### Problem to solve
Retype all of the material exactly, leaving no line out.
*** Dataset excerpt
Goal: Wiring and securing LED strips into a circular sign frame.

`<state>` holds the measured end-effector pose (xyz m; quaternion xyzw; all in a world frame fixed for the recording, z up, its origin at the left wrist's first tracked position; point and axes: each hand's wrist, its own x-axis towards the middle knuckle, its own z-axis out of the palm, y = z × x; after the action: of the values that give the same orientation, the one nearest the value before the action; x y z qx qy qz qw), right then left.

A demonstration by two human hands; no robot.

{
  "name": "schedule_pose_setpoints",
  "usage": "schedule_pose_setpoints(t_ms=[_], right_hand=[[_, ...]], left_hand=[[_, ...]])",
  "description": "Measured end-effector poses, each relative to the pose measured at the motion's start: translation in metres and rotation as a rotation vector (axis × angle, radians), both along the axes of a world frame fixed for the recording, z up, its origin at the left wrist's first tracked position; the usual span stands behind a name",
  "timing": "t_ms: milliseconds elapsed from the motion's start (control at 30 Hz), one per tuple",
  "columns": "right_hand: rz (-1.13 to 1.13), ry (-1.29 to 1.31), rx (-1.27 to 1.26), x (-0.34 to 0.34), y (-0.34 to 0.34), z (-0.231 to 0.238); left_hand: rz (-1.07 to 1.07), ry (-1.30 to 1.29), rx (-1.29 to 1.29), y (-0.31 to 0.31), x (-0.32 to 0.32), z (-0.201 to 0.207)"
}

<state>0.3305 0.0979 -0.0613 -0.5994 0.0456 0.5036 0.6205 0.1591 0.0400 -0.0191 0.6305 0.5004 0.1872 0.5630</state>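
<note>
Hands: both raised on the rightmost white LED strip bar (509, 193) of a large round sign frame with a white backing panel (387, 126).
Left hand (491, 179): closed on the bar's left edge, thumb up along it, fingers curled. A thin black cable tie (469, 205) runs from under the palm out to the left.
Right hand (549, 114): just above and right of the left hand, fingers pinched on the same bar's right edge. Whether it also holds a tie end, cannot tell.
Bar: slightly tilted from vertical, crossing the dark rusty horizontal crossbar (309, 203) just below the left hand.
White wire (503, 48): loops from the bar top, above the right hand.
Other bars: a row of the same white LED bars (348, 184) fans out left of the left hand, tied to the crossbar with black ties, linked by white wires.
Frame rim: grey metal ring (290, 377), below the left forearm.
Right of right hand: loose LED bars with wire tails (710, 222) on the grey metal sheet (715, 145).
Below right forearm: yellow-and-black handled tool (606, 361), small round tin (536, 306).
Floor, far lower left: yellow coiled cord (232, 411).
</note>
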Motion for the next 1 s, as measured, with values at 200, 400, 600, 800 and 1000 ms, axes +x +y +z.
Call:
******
### Output for this exercise
Goal: Wiring and securing LED strips into a circular sign frame.

`<state>` holds the measured end-effector pose (xyz m; quaternion xyzw; all in a world frame fixed for the recording, z up, its origin at the left wrist's first tracked position; point and axes: each hand's wrist, its own x-axis towards the middle knuckle, its own z-axis out of the palm, y = z × x; after the action: of the values that give the same orientation, the one nearest the value before the action; x y z qx qy qz qw), right then left.

A demonstration by two human hands; no robot.

{
  "name": "schedule_pose_setpoints",
  "usage": "schedule_pose_setpoints(t_ms=[_], right_hand=[[_, ...]], left_hand=[[_, ...]])",
  "description": "Measured end-effector poses, each relative to the pose measured at the motion's start: translation in metres and rotation as a rotation vector (axis × angle, radians), both along the axes of a world frame fixed for the recording, z up, its origin at the left wrist's first tracked position; the usual span stands behind a name",
  "timing": "t_ms: milliseconds elapsed from the motion's start (control at 30 Hz), one per tuple",
  "columns": "right_hand: rz (-1.13 to 1.13), ry (-1.29 to 1.31), rx (-1.27 to 1.26), x (-0.34 to 0.34), y (-0.34 to 0.34), z (-0.231 to 0.238); left_hand: rz (-1.07 to 1.07), ry (-1.30 to 1.29), rx (-1.29 to 1.29), y (-0.31 to 0.31), x (-0.32 to 0.32), z (-0.201 to 0.207)"
}

<state>0.3305 0.0979 -0.0613 -0.5994 0.0456 0.5036 0.6205 0.1591 0.0400 -0.0191 0.6305 0.5004 0.1872 0.5630</state>
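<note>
Hands: both raised on the rightmost white LED strip bar (509, 193) of a large round sign frame with a white backing panel (387, 126).
Left hand (491, 179): closed on the bar's left edge, thumb up along it, fingers curled. A thin black cable tie (469, 205) runs from under the palm out to the left.
Right hand (549, 114): just above and right of the left hand, fingers pinched on the same bar's right edge. Whether it also holds a tie end, cannot tell.
Bar: slightly tilted from vertical, crossing the dark rusty horizontal crossbar (309, 203) just below the left hand.
White wire (503, 48): loops from the bar top, above the right hand.
Other bars: a row of the same white LED bars (348, 184) fans out left of the left hand, tied to the crossbar with black ties, linked by white wires.
Frame rim: grey metal ring (290, 377), below the left forearm.
Right of right hand: loose LED bars with wire tails (710, 222) on the grey metal sheet (715, 145).
Below right forearm: yellow-and-black handled tool (606, 361), small round tin (536, 306).
Floor, far lower left: yellow coiled cord (232, 411).
</note>
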Motion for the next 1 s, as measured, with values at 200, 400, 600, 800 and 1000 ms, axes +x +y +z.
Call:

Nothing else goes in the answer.